By returning to Nerval’s fantasies with the vigour of his own post‐heart attack creativity, Jung offered his Zurich colleagues a rare chance to discover the degree to which anima and life were synonymous for him. In the Philemon edition Stephenson has given us a chance to share in the vitality of Jung’s participation mystique with the hidden creativity of what was left unlived in the life of a visionary ancestor. Starting with his generous introduction, Stephenson provides a comprehensive presentation of the materials that evidence Jung’s engagement with Nerval and reveal the various historical contexts in which both men lived and worked. These contexts include the one that led Jung to carefully revise an initial lecture in 1942 and after changed circumstances (his own brush with death, the end of the war in Europe) to return to Aurélia before an audience of his closest analytic associates on 9 June 1945. Stephenson gives us both the 1942 lecture, delivered at the General Meeting of the Swiss Society for Psychiatry and Psychotherapy, and the 1945 talk at the Zurich Analytical Psychology Club, which includes a rich post‐lecture discussion in which Marie‐Louise von Franz asked the first question and Roland Cahen, Linda Fierz, Aniela Jaffé, Jolande Jacobi, C.A. Meier, and Rivkah Scharf (among others) participated. We also see Jung’s first notes on Aurélia, both printed out and photographed in the form he first wrote them in his own fine, determined hand. In addition, we get a full text of Aurélia, or Dream and Life, as recently translated by Richard Sieburth of New York University for a Penguin Books selection of Nerval’s writings.

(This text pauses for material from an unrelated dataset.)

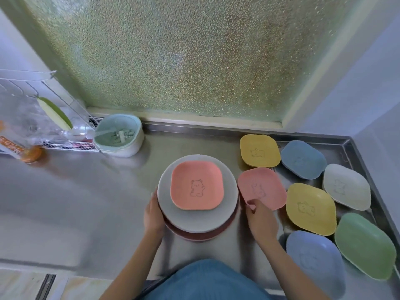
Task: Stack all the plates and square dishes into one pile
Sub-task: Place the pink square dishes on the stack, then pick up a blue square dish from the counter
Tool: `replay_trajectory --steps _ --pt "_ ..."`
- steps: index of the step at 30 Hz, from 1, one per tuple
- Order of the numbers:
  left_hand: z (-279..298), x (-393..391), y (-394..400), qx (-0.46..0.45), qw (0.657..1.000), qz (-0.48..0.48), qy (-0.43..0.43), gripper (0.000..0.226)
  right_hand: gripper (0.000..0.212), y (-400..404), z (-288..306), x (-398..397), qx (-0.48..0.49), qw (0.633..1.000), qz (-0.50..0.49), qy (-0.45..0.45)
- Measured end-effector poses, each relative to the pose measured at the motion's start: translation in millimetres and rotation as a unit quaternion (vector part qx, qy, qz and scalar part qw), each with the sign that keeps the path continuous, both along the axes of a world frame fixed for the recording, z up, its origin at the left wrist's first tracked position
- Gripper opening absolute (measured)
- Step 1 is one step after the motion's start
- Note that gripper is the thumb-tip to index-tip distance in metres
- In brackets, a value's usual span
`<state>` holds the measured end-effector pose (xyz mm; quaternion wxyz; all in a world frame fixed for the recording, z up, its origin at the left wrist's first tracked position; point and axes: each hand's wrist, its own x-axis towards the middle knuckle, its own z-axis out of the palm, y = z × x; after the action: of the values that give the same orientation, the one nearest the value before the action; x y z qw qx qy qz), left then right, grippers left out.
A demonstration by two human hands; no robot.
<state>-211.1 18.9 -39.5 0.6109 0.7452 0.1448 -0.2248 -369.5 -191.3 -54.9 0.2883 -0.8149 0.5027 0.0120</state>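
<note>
Head view of a steel counter (91,191). A pile of round plates (195,221) stands at centre near the person, topped by a grey plate and one salmon square dish (197,185) with a bear motif. The left hand (152,215) lies against the pile's left edge, fingers curved round the rim. The right hand (259,219) reaches toward the pink square dish (262,188) just right of the pile, fingertips at its near rim; whether they pinch it or merely touch cannot be told.

Seven loose square dishes lie to the right:
- far yellow dish (259,150)
- blue dish (303,159)
- white dish (346,186)
- near yellow dish (311,208)
- green dish (365,245)
- pale blue dish (315,264)
- the pink one

By their matte look the dishes are probably light, stiff plastic, unlikely to break. The raised rim offers the best hold, thumb above and fingers beneath.

The lower plates are largely hidden, so their number is uncertain. The dish rack (43,118) at far left is cut off.
</note>
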Motion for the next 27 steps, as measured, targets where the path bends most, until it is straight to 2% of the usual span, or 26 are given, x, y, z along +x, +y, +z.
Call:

This English version of Aurélia is complemented by the illustrations that accompanied the 1910 German translation that was in Jung’s library. The illustrations were created by Alfred Kubin, another artist whose restrictive introverted thinking had been compensated by an intuition capable of entertaining a ‘multitude of archaic contents, a veritable “pandemonium” of irrational and magical figures’ and replacing ‘the thinking function as the vehicle of life’ (Jung 1921, paras. 630‐31).

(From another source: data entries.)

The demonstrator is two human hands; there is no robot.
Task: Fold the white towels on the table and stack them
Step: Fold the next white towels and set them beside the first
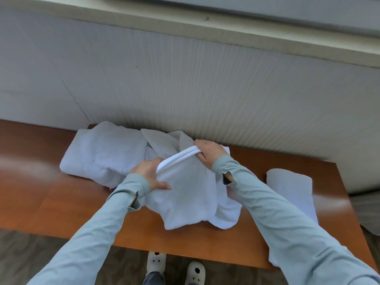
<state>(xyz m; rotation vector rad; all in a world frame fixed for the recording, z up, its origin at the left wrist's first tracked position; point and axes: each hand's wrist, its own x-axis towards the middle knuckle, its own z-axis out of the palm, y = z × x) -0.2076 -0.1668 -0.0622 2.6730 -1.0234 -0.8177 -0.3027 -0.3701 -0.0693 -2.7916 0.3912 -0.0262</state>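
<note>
A white towel (189, 194) hangs doubled over in the middle of the brown table (72, 202), its lower part draped on the tabletop. My left hand (149, 172) grips the left end of its folded top edge, thumb pressed on the cloth. At the right end of that edge my right hand (207, 152) curls round the hem. A pile of white towels (102, 153) lies behind and to the left, against the wall. Another white towel (292, 192) lies flat on the right side, partly hidden by my right sleeve.
A pale ribbed wall (205, 89) runs right behind the table. The table's front edge is close to me, and my feet in white slippers (174, 266) stand on patterned carpet below it. A grey surface (368, 212) borders the table's right end.
</note>
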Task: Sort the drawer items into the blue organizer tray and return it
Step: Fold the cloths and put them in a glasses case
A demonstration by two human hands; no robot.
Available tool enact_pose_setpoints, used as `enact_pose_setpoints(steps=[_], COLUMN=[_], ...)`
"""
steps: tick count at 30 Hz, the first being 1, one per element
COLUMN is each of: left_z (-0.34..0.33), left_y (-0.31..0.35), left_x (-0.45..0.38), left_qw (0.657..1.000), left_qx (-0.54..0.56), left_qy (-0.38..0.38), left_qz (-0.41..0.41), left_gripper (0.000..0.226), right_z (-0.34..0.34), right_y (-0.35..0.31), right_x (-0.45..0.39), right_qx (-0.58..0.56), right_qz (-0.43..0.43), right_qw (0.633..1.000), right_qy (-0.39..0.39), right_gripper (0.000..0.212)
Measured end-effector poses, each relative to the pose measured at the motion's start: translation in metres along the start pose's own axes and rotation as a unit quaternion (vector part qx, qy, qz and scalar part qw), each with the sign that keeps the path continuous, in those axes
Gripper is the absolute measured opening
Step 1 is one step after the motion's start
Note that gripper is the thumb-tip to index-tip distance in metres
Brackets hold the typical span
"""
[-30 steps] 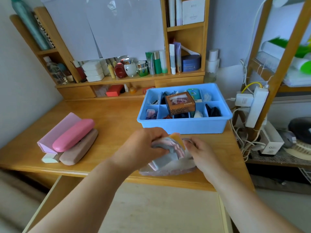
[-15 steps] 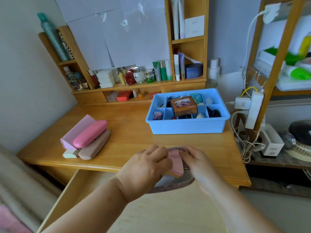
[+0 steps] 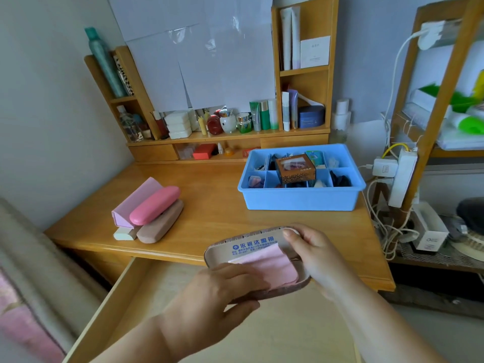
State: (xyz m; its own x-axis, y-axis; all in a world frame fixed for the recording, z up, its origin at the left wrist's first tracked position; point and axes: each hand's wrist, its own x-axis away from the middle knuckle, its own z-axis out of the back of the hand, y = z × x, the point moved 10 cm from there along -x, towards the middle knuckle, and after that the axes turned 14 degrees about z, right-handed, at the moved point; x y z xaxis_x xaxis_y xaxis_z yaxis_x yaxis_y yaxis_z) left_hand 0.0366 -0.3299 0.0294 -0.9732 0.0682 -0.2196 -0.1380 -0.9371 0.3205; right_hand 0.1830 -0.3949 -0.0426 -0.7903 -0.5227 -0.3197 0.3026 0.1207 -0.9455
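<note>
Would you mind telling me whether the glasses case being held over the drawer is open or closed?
Open. The glasses case shows its printed inner lid and a pink cloth inside; both hands hold it.

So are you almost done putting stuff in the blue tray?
About halfway. The blue organizer tray already holds several items. Both the left hand and right hand hold an open glasses case. Three cases wait on the desk, and the drawer stands open.

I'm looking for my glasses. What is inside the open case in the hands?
A pink cloth lies in the open case, with the left hand on it. Anything beneath the cloth is covered.
</note>
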Motion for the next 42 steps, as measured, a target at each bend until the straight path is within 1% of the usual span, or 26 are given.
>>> enact_pose_setpoints(steps=[3, 5, 6, 8, 10, 12, 13, 15, 16, 17, 19, 20, 24, 25, 27, 29, 30, 32, 33, 34, 37, 39, 40, 42], left_z=[0.006, 0.011, 0.012, 0.008, -0.002, -0.006, -0.005, 0.001, 0.002, 0.000, -0.016, -0.024, -0.045, -0.050, -0.054, -0.046, -0.034, -0.003, 0.007, 0.011, 0.005, 0.008, 0.016, 0.043], left_y=[-0.013, -0.017, -0.016, -0.011, -0.010, -0.014, -0.015, -0.016, -0.014, -0.010, -0.004, -0.003, -0.003, -0.003, -0.001, 0.003, 0.005, 0.004, 0.000, -0.003, -0.008, -0.008, -0.009, -0.018], left_x=[0.005, 0.009, 0.010, 0.015, 0.021, 0.025, 0.027, 0.027, 0.025, 0.022, 0.013, 0.010, 0.004, 0.005, 0.005, 0.004, 0.005, 0.014, 0.020, 0.024, 0.025, 0.025, 0.026, 0.032], left_qw=[0.998, 0.997, 0.998, 1.000, 0.990, 0.982, 0.985, 0.997, 0.998, 0.998, 0.993, 0.990, 0.980, 0.978, 0.976, 0.987, 0.995, 0.999, 0.997, 0.997, 0.999, 0.999, 0.998, 0.985], left_qx=[0.056, 0.067, 0.055, -0.015, -0.115, -0.166, -0.151, -0.073, -0.057, -0.064, -0.110, -0.128, -0.135, -0.140, -0.148, -0.098, -0.051, 0.015, 0.027, 0.033, 0.026, 0.028, 0.038, 0.061], left_qy=[0.004, 0.012, 0.011, -0.008, -0.032, -0.041, -0.039, -0.021, -0.009, -0.006, -0.034, -0.059, -0.140, -0.153, -0.157, -0.124, -0.082, 0.030, 0.062, 0.068, 0.022, 0.021, 0.046, 0.158], left_qz=[0.038, 0.036, 0.023, -0.026, -0.072, -0.079, -0.068, -0.023, -0.004, 0.007, 0.018, 0.027, 0.032, 0.028, 0.019, 0.018, 0.012, -0.017, -0.022, -0.023, -0.020, -0.015, -0.008, 0.019], left_gripper=[0.020, 0.020, 0.021, 0.031, 0.044, 0.049, 0.050, 0.052, 0.057, 0.065, 0.083, 0.088, 0.090, 0.091, 0.092, 0.088, 0.080, 0.051, 0.037, 0.031, 0.032, 0.031, 0.028, 0.020], right_z=[-0.006, -0.005, -0.005, -0.007, -0.008, -0.009, -0.010, -0.015, -0.016, -0.018, -0.025, -0.029, -0.032, -0.030, -0.029, -0.027, -0.026, -0.023, -0.020, -0.018, -0.016, -0.018, -0.018, -0.016], right_y=[-0.004, -0.006, -0.007, -0.007, -0.008, -0.009, -0.010, -0.011, -0.012, -0.013, -0.015, -0.016, -0.022, -0.022, -0.020, -0.015, -0.014, -0.012, -0.011, -0.009, -0.005, -0.004, -0.002, 0.001], right_x=[0.001, 0.001, 0.000, 0.000, 0.001, 0.001, 0.002, 0.003, 0.004, 0.004, 0.005, 0.006, 0.009, 0.010, 0.010, 0.010, 0.010, 0.010, 0.010, 0.010, 0.010, 0.009, 0.009, 0.010], right_qx=[-0.015, -0.037, -0.043, -0.058, -0.066, -0.043, -0.030, -0.023, -0.020, -0.015, -0.014, -0.022, -0.073, -0.075, -0.066, -0.057, -0.055, -0.075, -0.098, -0.122, -0.158, -0.162, -0.166, -0.170], right_qz=[0.006, 0.005, 0.005, 0.002, -0.002, 0.008, 0.012, 0.012, 0.014, 0.018, 0.026, 0.032, 0.051, 0.052, 0.047, 0.032, 0.024, 0.007, -0.007, -0.020, -0.036, -0.044, -0.051, -0.065], right_qw=[1.000, 0.999, 0.999, 0.998, 0.998, 0.999, 0.999, 0.999, 0.999, 0.999, 0.998, 0.997, 0.993, 0.993, 0.994, 0.996, 0.996, 0.995, 0.993, 0.991, 0.986, 0.986, 0.985, 0.983], right_qy=[-0.009, 0.003, 0.003, -0.003, -0.003, -0.007, -0.014, -0.029, -0.035, -0.042, -0.062, -0.071, -0.080, -0.078, -0.076, -0.069, -0.068, -0.067, -0.060, -0.048, -0.026, -0.022, -0.023, -0.026], right_gripper=[0.025, 0.025, 0.024, 0.023, 0.022, 0.021, 0.023, 0.026, 0.027, 0.027, 0.023, 0.021, 0.016, 0.017, 0.016, 0.017, 0.019, 0.024, 0.026, 0.025, 0.019, 0.019, 0.020, 0.023])
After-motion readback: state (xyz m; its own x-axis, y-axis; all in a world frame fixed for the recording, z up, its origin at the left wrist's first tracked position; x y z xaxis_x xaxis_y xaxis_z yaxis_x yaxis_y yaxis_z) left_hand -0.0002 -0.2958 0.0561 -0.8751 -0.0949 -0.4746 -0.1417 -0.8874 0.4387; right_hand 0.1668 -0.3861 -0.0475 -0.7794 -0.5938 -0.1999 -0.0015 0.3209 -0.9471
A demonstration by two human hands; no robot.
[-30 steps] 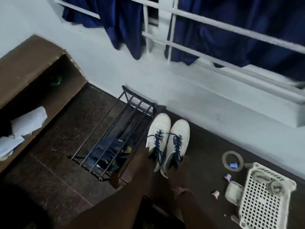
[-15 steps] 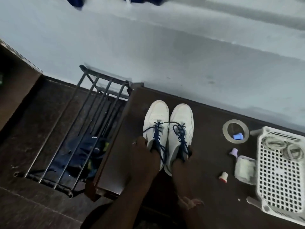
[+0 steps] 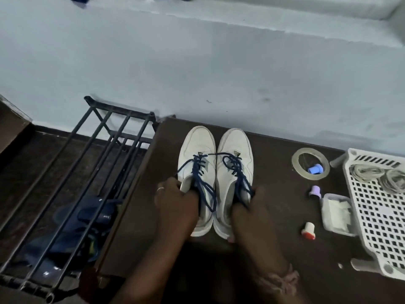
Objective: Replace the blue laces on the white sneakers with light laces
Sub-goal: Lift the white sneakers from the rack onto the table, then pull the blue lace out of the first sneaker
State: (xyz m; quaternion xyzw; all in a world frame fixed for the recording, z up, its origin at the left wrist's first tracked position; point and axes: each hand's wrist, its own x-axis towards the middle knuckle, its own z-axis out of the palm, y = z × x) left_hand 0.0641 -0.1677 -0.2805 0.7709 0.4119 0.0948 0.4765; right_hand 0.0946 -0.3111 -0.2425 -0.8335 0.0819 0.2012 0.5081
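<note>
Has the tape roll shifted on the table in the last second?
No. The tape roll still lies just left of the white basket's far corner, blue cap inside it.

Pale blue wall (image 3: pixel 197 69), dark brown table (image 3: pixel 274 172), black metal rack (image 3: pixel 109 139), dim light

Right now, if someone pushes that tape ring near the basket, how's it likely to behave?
The tape ring lies flat on the dark table, so it would probably slide, not roll. It looks thin and hollow, so likely light. A small blue piece sits inside it and would probably get dragged along. Stood on edge, it could roll.
</note>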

The effect of this beautifully realized editorial effort is more than just good scholarship. It is a framed mirror of the kind of realization that Jung’s astute essay brings home to us as a necessity in any genuine attempt to lead the Symbolic Life. Nerval has found his ideal psychiatric reader for Aurélia in Jung, and one senses that he died knowing that his work would eventually serve as the cri de coeur for the life force that he could not find a way to live. That editor Stephenson is able to bring this great poet’s all but forgotten final opus back to vivid life is another sign of the creativity not just of this fine editor and writer, but of the efforts of the Philemon Series itself in paying what we owe the dead by taking up their worthy projects and letting the energy in them find a living place in our own imaginations.
Clark, T. J. (1999). The Absolute Bourgeois: Artists and Politics in France: 1848‐1851. Berkeley: University of California Press.
Jung, C. G. (1921). Psychological Types. CW 6.
Klibansky, R., Panofsky, E. & Saxl, F. (1964). Saturn and Melancholy: Studies in the History of Natural Philosophy, Religion and Art. New York: Basic Books.
von Franz, M.‐L. (1977). Individuation in Fairy Tales. Dallas: Spring Publications.
CRAIG E STEPHENSON, POSSESSION: JUNG’S COMPARATIVE ANATOMY OF THE PSYCHE. LONDON: ROUTLEDGE, 2009; REVISED EDITION, 2015.
REVIEWED BY GRETCHEN HEYER, Journal of Analytical Psychology, 55, 3, June 2010, 441-443.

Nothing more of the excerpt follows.